The query returns the following results:

fetched rows / total rows = 3/3
+-----------+-----+---------+
| firstname | age | balance |
|-----------+-----+---------|
| Amber     | 32  | 39225   |
| Nanette   | 28  | 32838   |
| Amber     | 32  | 39225   |
+-----------+-----+---------+

Note: Amber appears twice because she meets both conditions (balance > 20000 AND age > 30), demonstrating UNION ALL semantics which preserve all rows including duplicates.

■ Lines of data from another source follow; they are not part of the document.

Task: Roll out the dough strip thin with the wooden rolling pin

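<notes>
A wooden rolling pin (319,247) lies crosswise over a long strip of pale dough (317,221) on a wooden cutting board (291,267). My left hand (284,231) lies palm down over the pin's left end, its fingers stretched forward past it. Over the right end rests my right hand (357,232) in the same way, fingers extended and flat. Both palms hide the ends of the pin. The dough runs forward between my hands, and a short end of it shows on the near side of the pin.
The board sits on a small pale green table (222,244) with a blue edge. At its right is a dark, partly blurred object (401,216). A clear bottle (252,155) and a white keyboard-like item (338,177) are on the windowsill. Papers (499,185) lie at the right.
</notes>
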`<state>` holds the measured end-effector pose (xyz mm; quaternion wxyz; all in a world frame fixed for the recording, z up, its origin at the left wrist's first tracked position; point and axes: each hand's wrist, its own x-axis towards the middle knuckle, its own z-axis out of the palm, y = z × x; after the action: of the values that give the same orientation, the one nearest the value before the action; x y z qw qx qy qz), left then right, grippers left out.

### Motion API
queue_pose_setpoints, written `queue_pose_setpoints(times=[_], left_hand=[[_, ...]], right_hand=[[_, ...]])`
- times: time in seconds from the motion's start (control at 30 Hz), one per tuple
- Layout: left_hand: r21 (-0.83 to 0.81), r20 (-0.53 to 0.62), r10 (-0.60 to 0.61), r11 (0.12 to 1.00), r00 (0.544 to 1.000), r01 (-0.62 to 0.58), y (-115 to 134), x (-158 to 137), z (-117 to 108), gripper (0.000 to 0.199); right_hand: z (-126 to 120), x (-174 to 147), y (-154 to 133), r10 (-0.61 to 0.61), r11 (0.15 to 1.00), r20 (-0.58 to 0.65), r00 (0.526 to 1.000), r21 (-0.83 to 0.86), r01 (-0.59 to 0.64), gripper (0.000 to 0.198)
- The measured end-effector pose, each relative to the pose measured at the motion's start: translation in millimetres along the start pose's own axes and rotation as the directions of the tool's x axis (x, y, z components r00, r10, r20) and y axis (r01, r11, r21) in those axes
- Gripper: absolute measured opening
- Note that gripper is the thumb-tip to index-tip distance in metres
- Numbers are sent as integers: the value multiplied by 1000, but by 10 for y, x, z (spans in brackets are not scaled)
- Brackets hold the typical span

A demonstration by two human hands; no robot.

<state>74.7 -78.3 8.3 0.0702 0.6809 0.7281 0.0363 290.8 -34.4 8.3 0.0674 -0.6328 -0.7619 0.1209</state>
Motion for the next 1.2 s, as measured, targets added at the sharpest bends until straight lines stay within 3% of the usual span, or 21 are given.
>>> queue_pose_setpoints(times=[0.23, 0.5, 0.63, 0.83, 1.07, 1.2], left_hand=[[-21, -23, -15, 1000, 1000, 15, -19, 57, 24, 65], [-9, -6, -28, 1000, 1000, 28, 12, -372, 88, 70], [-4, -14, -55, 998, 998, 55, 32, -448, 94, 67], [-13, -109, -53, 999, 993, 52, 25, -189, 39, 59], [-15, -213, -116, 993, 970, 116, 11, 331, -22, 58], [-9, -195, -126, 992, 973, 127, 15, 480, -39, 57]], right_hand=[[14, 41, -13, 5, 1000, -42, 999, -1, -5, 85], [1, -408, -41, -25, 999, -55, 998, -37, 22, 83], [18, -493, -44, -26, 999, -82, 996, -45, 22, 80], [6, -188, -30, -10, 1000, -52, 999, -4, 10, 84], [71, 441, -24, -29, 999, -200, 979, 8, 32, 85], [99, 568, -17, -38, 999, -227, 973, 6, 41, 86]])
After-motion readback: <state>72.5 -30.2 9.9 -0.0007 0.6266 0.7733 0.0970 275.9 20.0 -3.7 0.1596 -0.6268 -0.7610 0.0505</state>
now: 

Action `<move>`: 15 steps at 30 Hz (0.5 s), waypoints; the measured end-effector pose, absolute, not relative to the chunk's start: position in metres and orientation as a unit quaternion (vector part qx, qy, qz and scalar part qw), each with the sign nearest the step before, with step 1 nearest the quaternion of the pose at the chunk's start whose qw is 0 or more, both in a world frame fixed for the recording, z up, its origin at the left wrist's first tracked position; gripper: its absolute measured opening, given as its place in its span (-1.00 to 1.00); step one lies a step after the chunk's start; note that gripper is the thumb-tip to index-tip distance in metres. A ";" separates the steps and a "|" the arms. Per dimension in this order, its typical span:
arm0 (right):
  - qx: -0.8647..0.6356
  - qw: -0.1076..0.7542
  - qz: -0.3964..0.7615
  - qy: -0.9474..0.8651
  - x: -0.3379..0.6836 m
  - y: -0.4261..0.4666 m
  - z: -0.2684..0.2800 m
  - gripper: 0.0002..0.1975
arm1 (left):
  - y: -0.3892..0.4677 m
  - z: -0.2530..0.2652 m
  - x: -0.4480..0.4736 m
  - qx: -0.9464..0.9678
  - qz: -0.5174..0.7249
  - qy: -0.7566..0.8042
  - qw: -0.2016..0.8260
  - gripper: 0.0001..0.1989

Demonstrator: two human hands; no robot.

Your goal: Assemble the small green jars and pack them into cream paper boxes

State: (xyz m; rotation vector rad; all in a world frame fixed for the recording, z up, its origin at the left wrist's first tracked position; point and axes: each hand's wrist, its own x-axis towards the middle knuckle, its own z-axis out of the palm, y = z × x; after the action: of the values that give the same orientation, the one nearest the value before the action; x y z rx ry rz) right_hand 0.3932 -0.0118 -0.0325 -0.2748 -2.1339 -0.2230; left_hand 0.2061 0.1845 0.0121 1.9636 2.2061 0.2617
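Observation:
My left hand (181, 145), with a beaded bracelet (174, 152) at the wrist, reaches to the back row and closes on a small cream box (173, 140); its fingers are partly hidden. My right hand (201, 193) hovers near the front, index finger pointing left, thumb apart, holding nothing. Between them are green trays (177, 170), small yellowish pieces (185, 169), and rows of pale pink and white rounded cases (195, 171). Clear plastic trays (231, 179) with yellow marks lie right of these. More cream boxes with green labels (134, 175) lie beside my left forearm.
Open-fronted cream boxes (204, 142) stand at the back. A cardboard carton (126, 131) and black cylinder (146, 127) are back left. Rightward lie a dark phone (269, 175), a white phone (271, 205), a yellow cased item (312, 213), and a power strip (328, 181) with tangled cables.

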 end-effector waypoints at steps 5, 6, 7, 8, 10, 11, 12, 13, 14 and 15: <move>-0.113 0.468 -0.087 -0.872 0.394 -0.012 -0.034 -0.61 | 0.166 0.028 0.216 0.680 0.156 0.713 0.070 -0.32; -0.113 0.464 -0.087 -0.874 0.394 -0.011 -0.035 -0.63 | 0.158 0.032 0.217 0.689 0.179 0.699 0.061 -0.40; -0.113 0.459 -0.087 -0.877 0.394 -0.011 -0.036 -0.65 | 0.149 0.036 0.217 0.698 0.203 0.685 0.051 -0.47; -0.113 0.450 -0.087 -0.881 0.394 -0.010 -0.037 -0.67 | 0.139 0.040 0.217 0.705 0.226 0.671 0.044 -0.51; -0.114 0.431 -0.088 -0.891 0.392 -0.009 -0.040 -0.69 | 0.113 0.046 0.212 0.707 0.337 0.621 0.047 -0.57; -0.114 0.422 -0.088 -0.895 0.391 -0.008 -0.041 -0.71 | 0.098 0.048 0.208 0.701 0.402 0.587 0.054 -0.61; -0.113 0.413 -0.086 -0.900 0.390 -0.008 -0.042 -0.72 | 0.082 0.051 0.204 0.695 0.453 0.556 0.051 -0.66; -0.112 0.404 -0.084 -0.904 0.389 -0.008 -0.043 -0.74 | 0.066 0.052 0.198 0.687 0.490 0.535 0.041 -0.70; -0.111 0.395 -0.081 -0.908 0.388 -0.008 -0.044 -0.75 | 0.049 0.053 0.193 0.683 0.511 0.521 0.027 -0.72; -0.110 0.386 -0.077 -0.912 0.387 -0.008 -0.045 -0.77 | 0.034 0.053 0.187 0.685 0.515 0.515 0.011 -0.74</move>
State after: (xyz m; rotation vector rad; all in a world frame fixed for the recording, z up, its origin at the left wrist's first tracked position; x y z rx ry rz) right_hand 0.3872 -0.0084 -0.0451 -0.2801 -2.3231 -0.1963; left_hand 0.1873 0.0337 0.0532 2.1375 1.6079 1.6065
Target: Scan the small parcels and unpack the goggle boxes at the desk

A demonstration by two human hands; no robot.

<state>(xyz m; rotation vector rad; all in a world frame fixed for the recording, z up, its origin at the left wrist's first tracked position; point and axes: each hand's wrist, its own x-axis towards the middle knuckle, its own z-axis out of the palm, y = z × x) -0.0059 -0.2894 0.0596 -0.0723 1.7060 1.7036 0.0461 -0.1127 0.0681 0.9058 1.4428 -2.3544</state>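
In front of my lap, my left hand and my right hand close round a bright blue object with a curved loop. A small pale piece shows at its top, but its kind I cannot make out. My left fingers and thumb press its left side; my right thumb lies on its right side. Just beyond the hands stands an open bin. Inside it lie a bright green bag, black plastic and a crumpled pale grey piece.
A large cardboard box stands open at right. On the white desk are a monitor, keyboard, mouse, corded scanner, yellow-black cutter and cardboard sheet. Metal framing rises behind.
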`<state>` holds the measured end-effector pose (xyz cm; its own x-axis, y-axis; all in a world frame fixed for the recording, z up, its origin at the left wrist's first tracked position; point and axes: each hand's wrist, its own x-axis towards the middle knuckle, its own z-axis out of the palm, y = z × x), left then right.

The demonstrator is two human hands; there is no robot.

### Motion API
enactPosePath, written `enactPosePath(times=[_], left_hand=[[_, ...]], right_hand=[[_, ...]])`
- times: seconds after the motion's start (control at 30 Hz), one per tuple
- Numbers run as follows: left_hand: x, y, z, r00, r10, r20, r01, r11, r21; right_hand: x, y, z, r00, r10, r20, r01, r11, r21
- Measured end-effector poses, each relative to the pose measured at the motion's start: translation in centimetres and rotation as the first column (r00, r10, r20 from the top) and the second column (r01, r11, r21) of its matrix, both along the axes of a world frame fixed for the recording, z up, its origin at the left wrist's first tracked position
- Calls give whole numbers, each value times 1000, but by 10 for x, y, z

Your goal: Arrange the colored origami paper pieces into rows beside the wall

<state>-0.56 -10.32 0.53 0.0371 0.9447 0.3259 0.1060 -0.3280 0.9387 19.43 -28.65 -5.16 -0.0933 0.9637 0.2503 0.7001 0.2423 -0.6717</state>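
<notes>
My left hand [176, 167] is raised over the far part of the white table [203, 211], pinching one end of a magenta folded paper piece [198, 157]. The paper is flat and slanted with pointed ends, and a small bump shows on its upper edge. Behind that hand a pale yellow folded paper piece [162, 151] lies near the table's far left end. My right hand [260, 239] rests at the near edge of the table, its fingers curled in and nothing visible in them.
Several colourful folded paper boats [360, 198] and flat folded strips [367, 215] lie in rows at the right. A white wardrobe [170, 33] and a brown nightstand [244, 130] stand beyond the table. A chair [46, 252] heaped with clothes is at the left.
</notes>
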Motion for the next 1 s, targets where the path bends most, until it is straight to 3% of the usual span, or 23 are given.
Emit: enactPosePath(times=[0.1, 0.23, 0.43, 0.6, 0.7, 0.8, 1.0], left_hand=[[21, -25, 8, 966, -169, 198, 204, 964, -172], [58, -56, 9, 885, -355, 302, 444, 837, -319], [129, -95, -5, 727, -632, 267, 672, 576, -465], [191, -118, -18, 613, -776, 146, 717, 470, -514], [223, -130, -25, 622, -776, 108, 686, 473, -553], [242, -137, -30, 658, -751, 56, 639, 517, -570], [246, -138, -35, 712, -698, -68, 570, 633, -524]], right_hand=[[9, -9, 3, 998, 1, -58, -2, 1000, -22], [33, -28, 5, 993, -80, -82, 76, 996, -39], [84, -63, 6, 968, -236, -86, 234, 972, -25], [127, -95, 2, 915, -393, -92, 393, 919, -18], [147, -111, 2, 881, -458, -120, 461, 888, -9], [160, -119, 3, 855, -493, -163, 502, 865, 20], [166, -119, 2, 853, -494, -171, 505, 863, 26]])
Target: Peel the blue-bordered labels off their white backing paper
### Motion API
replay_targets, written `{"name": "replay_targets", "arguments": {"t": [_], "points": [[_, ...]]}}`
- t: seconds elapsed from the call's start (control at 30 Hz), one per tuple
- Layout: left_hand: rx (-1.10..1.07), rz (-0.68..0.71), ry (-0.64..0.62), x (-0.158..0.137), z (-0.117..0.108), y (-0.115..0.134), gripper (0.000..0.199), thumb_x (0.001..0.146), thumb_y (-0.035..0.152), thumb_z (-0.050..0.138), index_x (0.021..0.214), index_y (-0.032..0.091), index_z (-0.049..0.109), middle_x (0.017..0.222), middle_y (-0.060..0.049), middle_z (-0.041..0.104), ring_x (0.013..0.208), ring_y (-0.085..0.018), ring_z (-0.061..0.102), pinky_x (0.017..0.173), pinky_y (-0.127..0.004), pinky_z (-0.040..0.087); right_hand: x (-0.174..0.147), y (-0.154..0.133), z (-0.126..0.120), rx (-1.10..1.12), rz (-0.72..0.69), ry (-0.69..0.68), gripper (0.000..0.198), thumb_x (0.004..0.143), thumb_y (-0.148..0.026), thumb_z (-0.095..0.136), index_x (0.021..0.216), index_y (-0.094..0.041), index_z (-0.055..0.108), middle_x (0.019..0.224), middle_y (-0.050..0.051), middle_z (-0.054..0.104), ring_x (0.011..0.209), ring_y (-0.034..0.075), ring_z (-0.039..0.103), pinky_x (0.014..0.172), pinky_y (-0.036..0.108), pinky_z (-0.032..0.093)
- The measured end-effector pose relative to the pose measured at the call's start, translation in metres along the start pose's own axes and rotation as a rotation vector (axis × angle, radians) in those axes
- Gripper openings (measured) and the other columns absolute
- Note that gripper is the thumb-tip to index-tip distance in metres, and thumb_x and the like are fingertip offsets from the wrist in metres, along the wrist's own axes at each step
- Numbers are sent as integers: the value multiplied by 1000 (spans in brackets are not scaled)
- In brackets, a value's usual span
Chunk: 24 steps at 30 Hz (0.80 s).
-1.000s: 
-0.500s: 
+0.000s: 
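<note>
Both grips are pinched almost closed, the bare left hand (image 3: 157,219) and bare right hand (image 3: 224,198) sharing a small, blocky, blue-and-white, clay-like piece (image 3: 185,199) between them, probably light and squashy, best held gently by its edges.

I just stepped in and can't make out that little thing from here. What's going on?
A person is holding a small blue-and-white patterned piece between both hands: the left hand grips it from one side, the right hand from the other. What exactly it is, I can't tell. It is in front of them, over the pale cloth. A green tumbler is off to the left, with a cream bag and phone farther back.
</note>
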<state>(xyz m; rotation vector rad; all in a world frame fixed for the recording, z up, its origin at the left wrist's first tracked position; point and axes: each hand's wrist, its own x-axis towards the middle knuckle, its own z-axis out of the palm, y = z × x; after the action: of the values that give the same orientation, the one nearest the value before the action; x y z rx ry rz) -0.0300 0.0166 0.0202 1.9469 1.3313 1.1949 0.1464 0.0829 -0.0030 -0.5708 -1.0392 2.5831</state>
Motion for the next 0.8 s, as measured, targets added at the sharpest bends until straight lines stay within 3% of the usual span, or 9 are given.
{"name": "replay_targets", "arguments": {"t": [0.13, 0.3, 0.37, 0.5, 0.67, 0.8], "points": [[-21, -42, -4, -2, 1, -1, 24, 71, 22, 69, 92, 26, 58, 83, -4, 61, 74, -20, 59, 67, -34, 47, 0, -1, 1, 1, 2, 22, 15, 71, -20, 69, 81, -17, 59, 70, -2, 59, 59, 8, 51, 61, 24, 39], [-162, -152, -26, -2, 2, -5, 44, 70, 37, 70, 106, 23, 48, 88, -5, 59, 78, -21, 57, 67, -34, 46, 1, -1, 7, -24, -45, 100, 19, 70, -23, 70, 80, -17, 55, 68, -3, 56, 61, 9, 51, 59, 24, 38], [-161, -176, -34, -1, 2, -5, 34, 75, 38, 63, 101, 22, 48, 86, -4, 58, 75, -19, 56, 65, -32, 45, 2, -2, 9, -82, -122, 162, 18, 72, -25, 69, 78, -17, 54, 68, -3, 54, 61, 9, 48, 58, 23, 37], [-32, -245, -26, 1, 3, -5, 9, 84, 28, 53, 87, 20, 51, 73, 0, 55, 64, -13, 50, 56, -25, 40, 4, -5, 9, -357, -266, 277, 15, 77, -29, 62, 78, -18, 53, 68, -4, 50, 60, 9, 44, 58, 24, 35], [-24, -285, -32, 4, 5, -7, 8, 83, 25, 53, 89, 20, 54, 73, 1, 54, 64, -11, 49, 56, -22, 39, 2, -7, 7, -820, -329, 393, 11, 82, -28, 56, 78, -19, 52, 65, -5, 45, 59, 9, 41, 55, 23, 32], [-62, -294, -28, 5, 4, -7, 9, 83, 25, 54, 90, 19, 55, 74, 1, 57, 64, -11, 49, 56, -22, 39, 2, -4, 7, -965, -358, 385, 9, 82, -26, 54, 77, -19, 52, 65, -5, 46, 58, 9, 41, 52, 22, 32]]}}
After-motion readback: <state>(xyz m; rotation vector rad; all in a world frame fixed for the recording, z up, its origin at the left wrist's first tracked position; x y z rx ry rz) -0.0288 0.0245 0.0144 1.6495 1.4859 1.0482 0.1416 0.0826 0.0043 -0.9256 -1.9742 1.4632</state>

Example 5: Segmenting accounts by balance tier

This example demonstrates how to create account segments based on balance thresholds for comparative analysis. It separates high_balance accounts from regular accounts and labels them for easy comparison:

| union [search source=accounts
| where balance > 20000
| eval query_type = "high_balance"
| fields firstname, balance, query_type] [search source=accounts
| where balance > 0 AND balance <= 20000
| eval query_type = "regular"
| fields firstname, balance, query_type]
| sort balance desc

The query returns the following results:

fetched rows / total rows = 4/4
+-----------+---------+--------------+
| firstname | balance | query_type   |
|-----------+---------+--------------|
| Amber     | 39225   | high_balance |
| Nanette   | 32838   | high_balance |
| Hattie    | 5686    | regular      |
| Dale      | 4180    | regular      |
+-----------+---------+--------------+

Limitations

The union command has the following limitations:

At least two datasets must be specified.
When fields with the same name exist across datasets but have different types, the system automatically performs type coercion to find a common supertype:
- Compatible numeric types → wider numeric type (for example, INTEGER and BIGINT coerce to BIGINT; INTEGER and FLOAT coerce to FLOAT)
- String types → VARCHAR (for example, CHAR and VARCHAR coerce to VARCHAR)
- Temporal types → wider temporal type (for example, DATE and TIMESTAMP coerce to TIMESTAMP)
- Incompatible types (different type families) → VARCHAR fallback (for example, INTEGER and VARCHAR coerce to VARCHAR)
Missing fields across datasets are automatically filled with NULL values to unify schemas.
Direct index references must be valid index names, patterns, or aliases (for example, accounts, logs-*, security-alias).